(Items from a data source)
────────

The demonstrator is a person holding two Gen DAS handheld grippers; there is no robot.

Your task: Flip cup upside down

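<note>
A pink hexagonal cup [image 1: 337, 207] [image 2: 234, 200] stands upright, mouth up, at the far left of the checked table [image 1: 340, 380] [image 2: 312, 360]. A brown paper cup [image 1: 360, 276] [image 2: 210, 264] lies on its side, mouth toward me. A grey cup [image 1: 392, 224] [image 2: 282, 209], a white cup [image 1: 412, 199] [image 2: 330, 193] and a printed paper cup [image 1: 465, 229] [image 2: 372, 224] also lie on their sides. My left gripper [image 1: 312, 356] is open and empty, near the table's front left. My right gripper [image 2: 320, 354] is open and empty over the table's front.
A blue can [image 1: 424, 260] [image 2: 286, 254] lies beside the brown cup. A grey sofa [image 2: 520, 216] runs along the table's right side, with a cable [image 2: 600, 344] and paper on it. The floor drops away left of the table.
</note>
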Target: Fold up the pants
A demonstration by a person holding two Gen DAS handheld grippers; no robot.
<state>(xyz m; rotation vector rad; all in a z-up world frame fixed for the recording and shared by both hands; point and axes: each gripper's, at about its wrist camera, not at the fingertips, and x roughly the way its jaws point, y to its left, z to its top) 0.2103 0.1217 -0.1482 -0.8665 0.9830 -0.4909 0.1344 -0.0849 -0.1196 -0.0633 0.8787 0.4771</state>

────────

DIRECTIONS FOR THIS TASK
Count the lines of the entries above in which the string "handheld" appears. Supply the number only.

FINAL ANSWER
2